Die Austellungsgestalter arbeiten zudem die Zeit nach Hitler auf: Jahrzehntelang wurde Andenkenkitsch im Ort als souvenirwürdig gewertet. Berchtesgadens Umgang mit der eigenen Geschichte galt lange Zeit als fragwürdig. Die Haltung schwankte zwischen Vermarktung und Verdrängung. Ob Spazierstock mit Berghof-Motiv, Postkartensammlung oder Klickfernseher mit NS-Gebäuden - selbst in den 1970er-Jahren war das keine Seltenheit.
Seltenheitswert hat hingegen jene lebensgroße Madonna aus dem „Göring Train“, weiß Sven Keller. Sie war in einem Eisenbahnwaggon gefunden worden.
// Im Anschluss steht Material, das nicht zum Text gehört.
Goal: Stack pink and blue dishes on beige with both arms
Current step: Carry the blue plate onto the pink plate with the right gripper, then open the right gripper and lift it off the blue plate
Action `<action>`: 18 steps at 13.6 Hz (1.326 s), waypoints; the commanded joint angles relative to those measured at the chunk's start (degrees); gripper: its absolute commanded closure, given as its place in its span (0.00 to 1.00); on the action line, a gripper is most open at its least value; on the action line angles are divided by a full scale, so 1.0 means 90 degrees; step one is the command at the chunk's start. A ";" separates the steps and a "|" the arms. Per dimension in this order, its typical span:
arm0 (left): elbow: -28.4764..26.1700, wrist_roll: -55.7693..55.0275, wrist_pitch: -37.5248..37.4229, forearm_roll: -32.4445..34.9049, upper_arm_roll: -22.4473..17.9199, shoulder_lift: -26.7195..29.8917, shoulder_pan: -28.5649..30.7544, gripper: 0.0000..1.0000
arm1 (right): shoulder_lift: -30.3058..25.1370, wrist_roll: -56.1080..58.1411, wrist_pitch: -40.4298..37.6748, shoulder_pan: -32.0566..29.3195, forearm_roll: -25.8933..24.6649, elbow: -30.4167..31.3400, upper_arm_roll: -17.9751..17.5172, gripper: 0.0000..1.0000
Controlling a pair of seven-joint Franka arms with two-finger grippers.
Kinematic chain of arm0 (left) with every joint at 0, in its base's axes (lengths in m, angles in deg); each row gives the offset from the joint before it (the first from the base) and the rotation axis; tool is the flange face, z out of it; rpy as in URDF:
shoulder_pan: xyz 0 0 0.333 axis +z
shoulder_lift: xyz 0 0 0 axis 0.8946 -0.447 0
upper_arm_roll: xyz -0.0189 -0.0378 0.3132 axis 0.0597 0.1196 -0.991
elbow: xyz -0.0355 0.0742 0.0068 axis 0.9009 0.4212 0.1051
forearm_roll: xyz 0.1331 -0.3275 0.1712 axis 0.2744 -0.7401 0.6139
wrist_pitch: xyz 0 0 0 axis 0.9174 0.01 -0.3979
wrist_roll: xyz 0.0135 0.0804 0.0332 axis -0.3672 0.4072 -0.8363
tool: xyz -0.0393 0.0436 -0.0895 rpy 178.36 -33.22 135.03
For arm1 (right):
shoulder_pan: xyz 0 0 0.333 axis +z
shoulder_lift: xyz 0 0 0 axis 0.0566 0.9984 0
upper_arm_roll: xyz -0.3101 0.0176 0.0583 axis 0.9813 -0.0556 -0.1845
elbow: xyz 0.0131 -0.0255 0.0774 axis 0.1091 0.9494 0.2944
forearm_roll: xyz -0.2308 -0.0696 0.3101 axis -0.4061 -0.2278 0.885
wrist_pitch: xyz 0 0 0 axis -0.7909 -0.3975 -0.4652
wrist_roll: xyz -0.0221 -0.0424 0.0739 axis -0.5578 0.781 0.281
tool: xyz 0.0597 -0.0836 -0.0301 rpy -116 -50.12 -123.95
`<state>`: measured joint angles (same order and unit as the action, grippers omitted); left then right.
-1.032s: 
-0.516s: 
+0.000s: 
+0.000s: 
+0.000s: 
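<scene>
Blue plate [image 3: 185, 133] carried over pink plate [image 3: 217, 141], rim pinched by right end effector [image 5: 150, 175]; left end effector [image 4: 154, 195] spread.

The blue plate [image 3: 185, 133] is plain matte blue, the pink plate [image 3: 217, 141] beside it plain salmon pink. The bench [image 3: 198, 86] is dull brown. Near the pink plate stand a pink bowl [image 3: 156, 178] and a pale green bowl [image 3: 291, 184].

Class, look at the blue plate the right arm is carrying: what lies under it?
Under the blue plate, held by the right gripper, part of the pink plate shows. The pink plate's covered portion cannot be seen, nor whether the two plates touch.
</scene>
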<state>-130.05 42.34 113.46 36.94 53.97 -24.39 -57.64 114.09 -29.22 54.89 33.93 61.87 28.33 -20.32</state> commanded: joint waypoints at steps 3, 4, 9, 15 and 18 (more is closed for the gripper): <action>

Der Zug war voller Kunstwerke. Hitlers Komplize Hermann Göring wollte damit seine Kunstsammlung in Sicherheit bringen. Nun steht sie als Leihgabe auf dem Obersalzberg - geschützt von dickem Sicherheitsglas.
Die Dokumentation Obersalzberg ist ab Donnerstag (28. September) geöffnet. Einlass ist täglich von 9 bis 17 Uhr.